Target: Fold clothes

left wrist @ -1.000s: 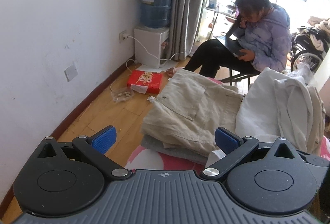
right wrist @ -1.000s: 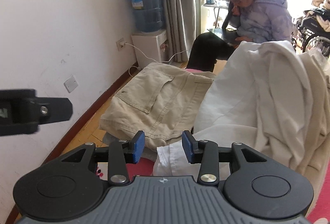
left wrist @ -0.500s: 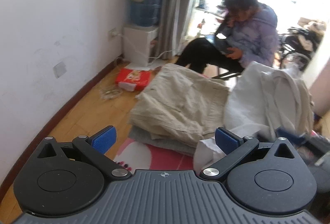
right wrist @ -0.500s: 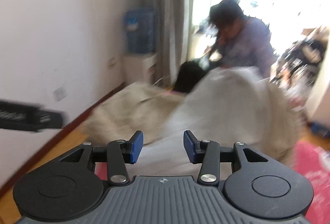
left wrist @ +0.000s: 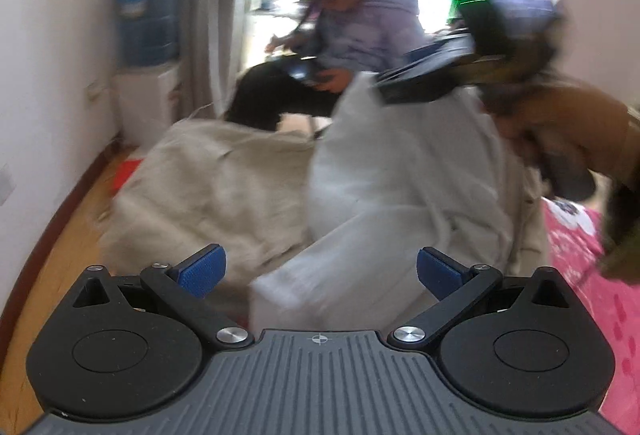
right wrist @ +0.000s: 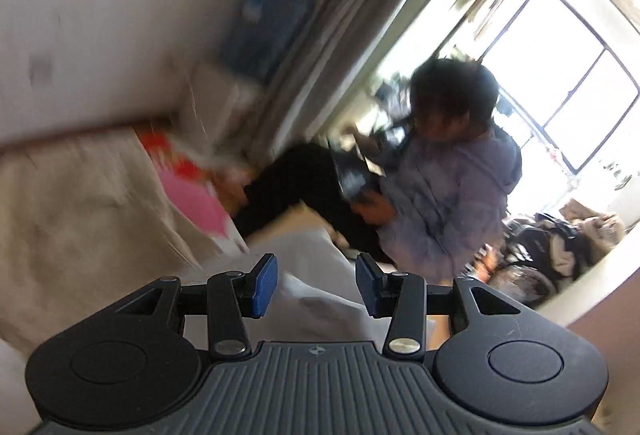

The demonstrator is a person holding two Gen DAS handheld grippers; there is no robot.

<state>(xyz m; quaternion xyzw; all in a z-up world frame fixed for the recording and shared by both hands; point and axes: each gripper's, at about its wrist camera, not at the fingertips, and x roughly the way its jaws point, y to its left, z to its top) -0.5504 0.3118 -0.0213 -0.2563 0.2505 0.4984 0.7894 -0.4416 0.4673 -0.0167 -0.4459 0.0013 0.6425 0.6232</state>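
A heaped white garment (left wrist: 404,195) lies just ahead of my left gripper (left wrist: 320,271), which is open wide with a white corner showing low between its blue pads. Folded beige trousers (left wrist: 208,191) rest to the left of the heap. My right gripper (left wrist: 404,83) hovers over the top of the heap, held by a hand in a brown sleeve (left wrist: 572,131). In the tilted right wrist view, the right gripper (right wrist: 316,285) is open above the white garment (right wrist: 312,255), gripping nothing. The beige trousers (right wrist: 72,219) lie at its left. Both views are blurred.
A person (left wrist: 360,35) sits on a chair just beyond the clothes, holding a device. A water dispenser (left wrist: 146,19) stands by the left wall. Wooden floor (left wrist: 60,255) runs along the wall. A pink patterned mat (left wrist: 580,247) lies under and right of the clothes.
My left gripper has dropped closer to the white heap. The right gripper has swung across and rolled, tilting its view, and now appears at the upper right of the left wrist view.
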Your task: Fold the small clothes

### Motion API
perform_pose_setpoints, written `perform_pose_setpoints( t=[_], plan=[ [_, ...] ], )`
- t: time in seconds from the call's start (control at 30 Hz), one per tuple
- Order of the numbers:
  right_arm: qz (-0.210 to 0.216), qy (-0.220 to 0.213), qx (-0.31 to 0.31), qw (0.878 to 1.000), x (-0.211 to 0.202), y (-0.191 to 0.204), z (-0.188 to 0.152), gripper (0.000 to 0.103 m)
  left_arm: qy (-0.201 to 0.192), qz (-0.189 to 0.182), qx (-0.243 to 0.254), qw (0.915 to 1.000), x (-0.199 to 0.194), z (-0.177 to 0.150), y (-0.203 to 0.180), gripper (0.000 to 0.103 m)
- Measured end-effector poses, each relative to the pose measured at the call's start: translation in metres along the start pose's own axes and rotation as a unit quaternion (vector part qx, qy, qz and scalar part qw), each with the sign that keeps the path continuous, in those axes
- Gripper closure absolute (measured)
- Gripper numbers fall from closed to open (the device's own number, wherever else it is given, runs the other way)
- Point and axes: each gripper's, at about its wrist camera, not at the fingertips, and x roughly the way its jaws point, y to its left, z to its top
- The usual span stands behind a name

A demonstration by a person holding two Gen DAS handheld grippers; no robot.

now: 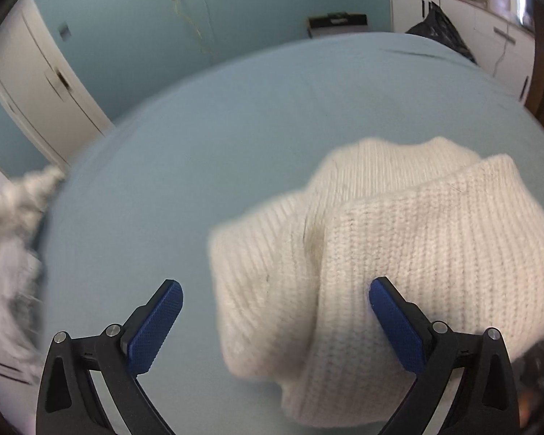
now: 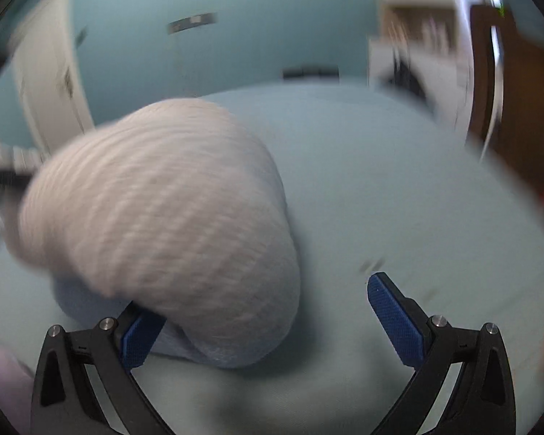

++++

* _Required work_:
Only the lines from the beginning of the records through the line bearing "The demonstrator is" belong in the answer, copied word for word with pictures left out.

* _Result below_:
Target: Fold clothes

left wrist @ -1.000s: 
right wrist @ -1.000s: 
left wrist @ -0.500s: 
right wrist @ -0.500s: 
left wrist @ +0.000s: 
right wrist @ +0.000s: 

The demonstrator is a person holding two Gen DAS handheld grippers; there is no robot.

That finishes the output for this exercise.